Today I received a message from a dear friend. Her little girl has just been diagnosed with autism and she’s wondering what to do next.

I receive calls and messages like this a lot and enjoy getting together with these parents.

We’ve gone through the autism diagnoses process FOUR times in our family. First with Dinomite, then Bulldozer, Sunshine and finally my husband.

There are many things I wished I’d known as each of my children were diagnosed as toddlers and preschoolers, that would have made life so much easier, so much happier, and so much simpler.

So today, I share with you what I wish I’d known when my child was diagnosed with autism.


What I Wish I'd Known When My Child was Diagnosed with Autism


10 Things I Wish I'd Known When My Child Was Diagnosed with Autism


Embrace Autism


Autism is not a bad thing.

So many of the amazing traits my husband has, that I’m attracted to, are autistic traits.



Why Do I Stay Married to an Autistic Person?


Why Do I Stay Married to an Autistic Person? 


He is brilliant. 


His memory is out of this world. 


Life is never boring because he’s so passionate about so many different things, always wanting to learn more and more. 


 He is loyal and feels so deeply.

Sure he has weaknesses too, but don’t we all? 


 And as I always tell him when he gets down on himself, his strengths always outweigh his weaknesses.

Autism is not a bad thing.

My autistic children know their superpowers. 


They know that everyone has something. 


Sure they struggle with some things like fine and gross motor skills, eye contact, sensory sensitivities, etc., but some people who aren’t autistic struggle with these things too.

There are so many more positives than negatives when it comes to an autism diagnosis, 


The number one positive is that you have an extraordinary kid, and now you can start the journey to understanding your child better.


Embrace the Journey


Autism doesn’t take away a lifetime of experiences. It just extends the journey and allows you to enjoy each phase for a longer period of time.

Yes, milestones and epic adventures may come later than you would expect, but because of that, you’ll be able to enjoy them that much more.

Society is so big on rating one’s personal progression of milestones based on a specific standard of what’s supposedly right and wrong for a certain age.
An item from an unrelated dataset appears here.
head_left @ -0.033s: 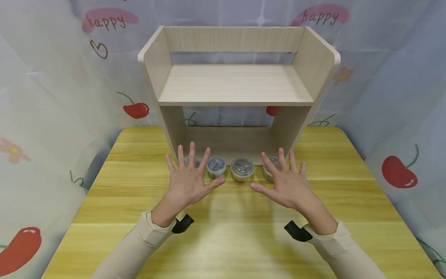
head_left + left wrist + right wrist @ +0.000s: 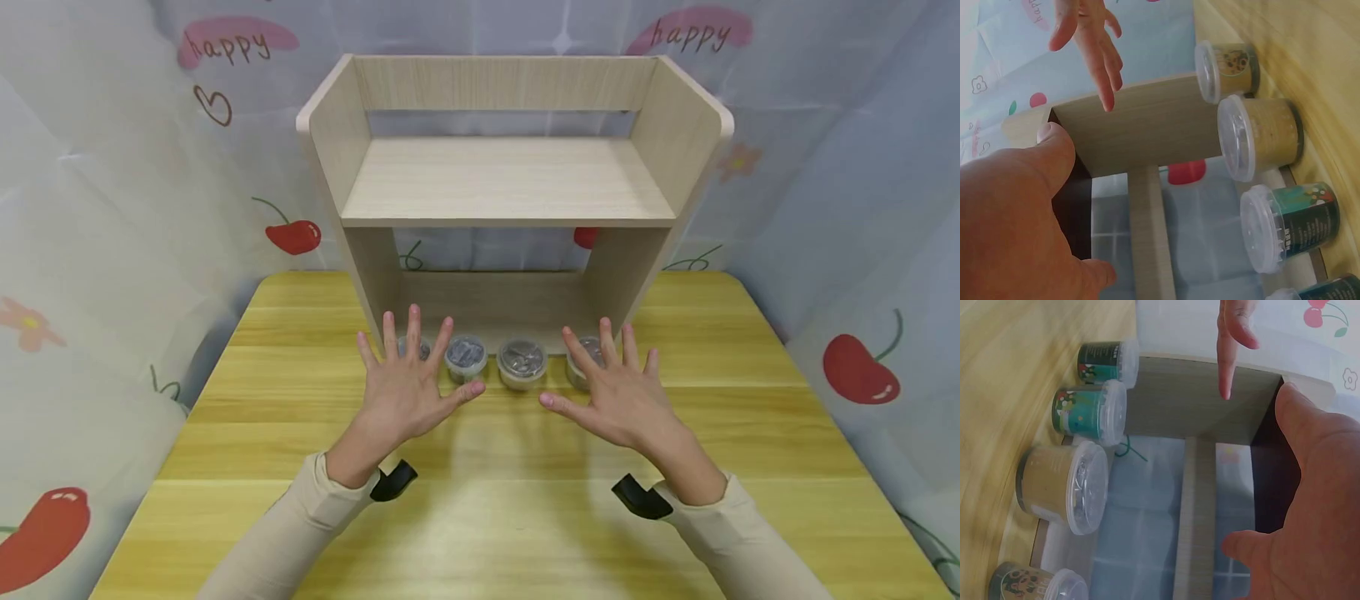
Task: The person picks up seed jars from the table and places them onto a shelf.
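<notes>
Both hands hover over the table with spread fingers and hold nothing. My left hand (image 2: 405, 393) is above the left end of a row of clear-lidded plastic tubs. Its fingers partly hide the leftmost tub (image 2: 424, 350). To the right of that stands a second dark-topped tub (image 2: 466, 357), near the left thumb. A third tub (image 2: 522, 363) sits between the hands. My right hand (image 2: 626, 404) partly covers the rightmost tub (image 2: 577, 378). In the left wrist view, one tub has a green printed label (image 2: 1307, 215) and another looks tan (image 2: 1275, 137).
A pale wooden two-level shelf (image 2: 510, 179) stands behind the tubs, with side panels and a back rail. The wood-grain table (image 2: 510, 517) extends in front and to both sides. A printed curtain (image 2: 112, 208) surrounds the table's back and sides.
</notes>
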A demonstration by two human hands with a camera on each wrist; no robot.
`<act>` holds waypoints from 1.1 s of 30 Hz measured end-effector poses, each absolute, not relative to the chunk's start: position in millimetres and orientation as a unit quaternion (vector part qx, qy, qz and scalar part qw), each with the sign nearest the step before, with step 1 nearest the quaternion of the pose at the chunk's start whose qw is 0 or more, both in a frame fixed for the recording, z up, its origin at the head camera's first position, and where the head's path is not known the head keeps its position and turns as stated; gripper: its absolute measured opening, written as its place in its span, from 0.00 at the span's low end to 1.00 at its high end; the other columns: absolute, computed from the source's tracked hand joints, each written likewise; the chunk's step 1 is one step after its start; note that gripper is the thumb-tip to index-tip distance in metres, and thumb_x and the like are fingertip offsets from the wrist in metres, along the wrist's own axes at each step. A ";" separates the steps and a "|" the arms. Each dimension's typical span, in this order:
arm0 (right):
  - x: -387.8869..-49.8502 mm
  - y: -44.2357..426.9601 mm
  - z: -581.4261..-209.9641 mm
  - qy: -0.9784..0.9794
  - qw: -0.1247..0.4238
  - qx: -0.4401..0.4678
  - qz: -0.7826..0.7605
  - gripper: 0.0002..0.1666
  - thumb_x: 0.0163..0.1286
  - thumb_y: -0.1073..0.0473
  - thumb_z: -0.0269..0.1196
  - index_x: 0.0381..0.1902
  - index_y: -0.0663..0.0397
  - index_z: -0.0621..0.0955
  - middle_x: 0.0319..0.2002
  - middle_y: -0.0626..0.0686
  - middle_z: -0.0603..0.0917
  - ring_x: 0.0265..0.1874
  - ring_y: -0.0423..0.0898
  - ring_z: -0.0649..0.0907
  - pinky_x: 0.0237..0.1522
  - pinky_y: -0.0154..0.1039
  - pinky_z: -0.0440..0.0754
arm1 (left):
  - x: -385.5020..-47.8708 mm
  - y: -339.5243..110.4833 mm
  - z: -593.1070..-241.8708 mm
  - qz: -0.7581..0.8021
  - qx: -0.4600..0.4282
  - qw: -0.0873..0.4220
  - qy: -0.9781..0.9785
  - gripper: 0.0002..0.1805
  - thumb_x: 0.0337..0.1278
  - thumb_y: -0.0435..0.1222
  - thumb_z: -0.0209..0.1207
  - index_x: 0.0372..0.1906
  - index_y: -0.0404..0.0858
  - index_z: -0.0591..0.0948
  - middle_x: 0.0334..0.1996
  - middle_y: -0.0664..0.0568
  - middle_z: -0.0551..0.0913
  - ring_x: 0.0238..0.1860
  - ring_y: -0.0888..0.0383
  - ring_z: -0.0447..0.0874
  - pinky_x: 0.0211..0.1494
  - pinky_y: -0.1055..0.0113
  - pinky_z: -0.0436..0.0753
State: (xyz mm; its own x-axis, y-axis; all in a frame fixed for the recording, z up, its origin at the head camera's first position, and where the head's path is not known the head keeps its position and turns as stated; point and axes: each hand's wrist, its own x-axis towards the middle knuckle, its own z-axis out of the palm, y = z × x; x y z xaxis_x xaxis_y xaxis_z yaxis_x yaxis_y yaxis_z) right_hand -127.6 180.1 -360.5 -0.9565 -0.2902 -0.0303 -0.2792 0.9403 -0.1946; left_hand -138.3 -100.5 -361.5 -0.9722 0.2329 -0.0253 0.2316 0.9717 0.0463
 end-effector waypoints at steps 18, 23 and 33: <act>-127.0 184.5 -366.4 0.983 0.013 -0.148 -0.110 0.57 0.62 0.20 0.50 0.80 0.44 0.52 0.76 0.70 0.45 0.72 0.74 0.46 0.61 0.78 0.47 | -140.3 -107.2 -360.0 0.057 0.123 -0.029 0.990 0.54 0.55 0.76 0.38 0.80 0.50 0.45 0.76 0.33 0.50 0.74 0.29 0.43 0.66 0.26 0.42; -127.1 188.2 -370.8 0.979 -0.022 -0.148 -0.137 0.56 0.63 0.23 0.53 0.79 0.46 0.54 0.75 0.70 0.50 0.71 0.74 0.52 0.62 0.74 0.54 | -141.7 -112.1 -359.1 0.101 0.141 -0.099 0.980 0.52 0.57 0.70 0.49 0.79 0.44 0.54 0.74 0.35 0.57 0.72 0.30 0.52 0.67 0.29 0.51; -129.0 203.5 -383.7 0.955 -0.096 -0.131 -0.246 0.52 0.65 0.35 0.61 0.77 0.53 0.57 0.71 0.68 0.62 0.64 0.71 0.65 0.55 0.70 0.67 | -149.8 -132.7 -366.1 0.218 0.196 -0.274 0.916 0.47 0.62 0.68 0.42 0.70 0.35 0.66 0.65 0.35 0.68 0.62 0.35 0.69 0.62 0.40 0.68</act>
State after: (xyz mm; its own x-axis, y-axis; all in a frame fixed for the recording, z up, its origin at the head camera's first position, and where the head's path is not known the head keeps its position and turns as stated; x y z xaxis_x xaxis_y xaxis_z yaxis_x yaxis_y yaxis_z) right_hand -129.0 203.5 -383.7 -0.9471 -0.2033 0.2484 -0.2981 0.8442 -0.4456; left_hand -149.8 -132.7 -366.1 -0.7733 0.2396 0.5871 0.4784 0.8281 0.2921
Truth be told, every child develops differently, whether they’re autistic or not. 

There’s no need to push or rush things. The brain is ready when it’s ready. 
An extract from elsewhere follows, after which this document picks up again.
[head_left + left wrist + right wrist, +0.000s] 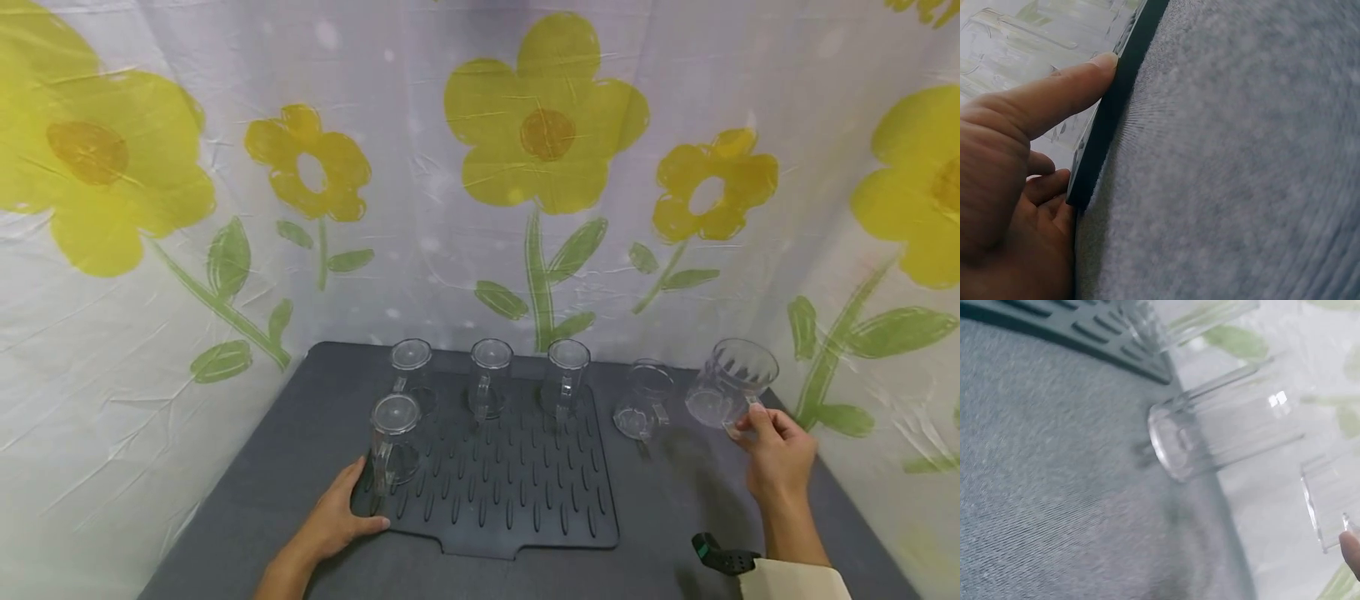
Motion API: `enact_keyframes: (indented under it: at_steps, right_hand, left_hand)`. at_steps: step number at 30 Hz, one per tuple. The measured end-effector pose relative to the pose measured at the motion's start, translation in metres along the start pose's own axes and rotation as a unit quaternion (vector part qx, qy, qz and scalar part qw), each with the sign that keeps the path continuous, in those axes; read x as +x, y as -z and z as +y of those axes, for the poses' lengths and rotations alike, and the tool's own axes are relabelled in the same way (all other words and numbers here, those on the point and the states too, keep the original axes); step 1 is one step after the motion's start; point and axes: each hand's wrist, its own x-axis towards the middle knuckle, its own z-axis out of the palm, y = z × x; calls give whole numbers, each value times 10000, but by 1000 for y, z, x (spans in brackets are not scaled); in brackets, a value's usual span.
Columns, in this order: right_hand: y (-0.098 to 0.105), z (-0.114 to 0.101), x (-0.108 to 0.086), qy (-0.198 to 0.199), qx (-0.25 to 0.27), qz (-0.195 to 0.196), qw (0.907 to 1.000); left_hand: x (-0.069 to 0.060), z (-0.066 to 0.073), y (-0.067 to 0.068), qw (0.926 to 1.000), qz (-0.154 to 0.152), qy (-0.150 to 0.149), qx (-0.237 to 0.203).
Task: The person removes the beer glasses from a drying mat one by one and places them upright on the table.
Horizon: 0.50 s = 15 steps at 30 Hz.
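At the right, my right hand (783, 458) pinches the handle of a clear glass mug (731, 379), which is tilted with its wide rim up. In the right wrist view only part of that mug (1325, 500) and a fingertip show. My left hand (333, 517) holds the near left corner of a dark drying mat (480, 533), its thumb (1085, 81) against the front edge. Several clear mugs, seemingly bottom up, stand on the mat, with one mug (395, 437) closest to the left hand. Another mug (641, 400) stands on the table between the mat and the right hand.
The grey table (247, 500) is backed and flanked by a pale curtain (420, 275) printed with yellow flowers. Three mugs line the mat's far side, among them a middle mug (491, 379). A black band (723, 557) is around the right wrist.
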Motion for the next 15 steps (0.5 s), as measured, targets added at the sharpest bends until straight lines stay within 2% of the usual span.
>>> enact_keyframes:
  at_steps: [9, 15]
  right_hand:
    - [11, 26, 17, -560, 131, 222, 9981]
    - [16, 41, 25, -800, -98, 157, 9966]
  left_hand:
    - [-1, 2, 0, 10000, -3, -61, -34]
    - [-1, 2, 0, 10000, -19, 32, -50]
And, if there have been no negative experiences associated with the process to delay it, the brain will astound you.

I always refer back to Bulldozer when talking to people about this. 

 Bulldozer did not develop a hand preference for writing until he was seven years old. 

He could not write successfully on his own until he was eight years old. 

All the occupational therapy in the world couldn’t force this process to happen sooner. In fact we stopped OT. His brain wasn’t ready.

But now…

Bulldozer is my best writer. 

His penmanship is incredible. 

That kid can spell better than his big brother. 

He writes for fun, making lists of all of his favorite movies etc. 

Don’t even get me started on his reading abilities.

There are many people who judge children by milestones and academic standards, but usually that’s because they struggle with the standards they’ve set for themselves, and are deep into the trap of comparing. 

Don't fall into that trap!

Your child will get there. Enjoy every step of the way!

You’re the Parent and Know What’s Best for YOUR Child


When my children were first diagnosed as autistic, I was advised to take advantage of every service available to me. 


There was OT, PT, Speech, Special Education Services, and ABA.

“The services are necessary!” professionals said.

“They will help them!”

And so I signed my kids up for EVERY. SINGLE. ONE.

We had therapists, educators, and specialists at my home EVERY. SINGLE. DAY.

The kids were miserable.

I was a wreck.

The appointments and therapies came with all of this advice about what to do and what not to do.

Some of it contradicted what was said by other professionals.

Some of it I whole heartedly disagreed with. 

This of course led to that mom guilt over what I felt was right and why it differed from what professionals were recommending.

Eventually, I learned that whether my child is autistic or not, I’m still in charge.

It is okay to say no to four days a week of therapy because it’s too much, and just choose one day a week instead.

It is okay to prefer a sensory based approach used by an OT, rather than a behavioral based approach like ABA.

It is okay if you don’t get along with a professional and request a new one.

It is okay if you disagree with a service, and just say no.

A wise OT once told me that 30 minutes of therapy a day, no matter how many days during the week it’s given, won’t make a bit of difference. It’s what the caregiver decides to do with the child outside those 30 minutes a day that makes the difference.

If you already feel confident in your ability to help your child be the best he can be, while embracing the autism at the same time, don’t be afraid to say no.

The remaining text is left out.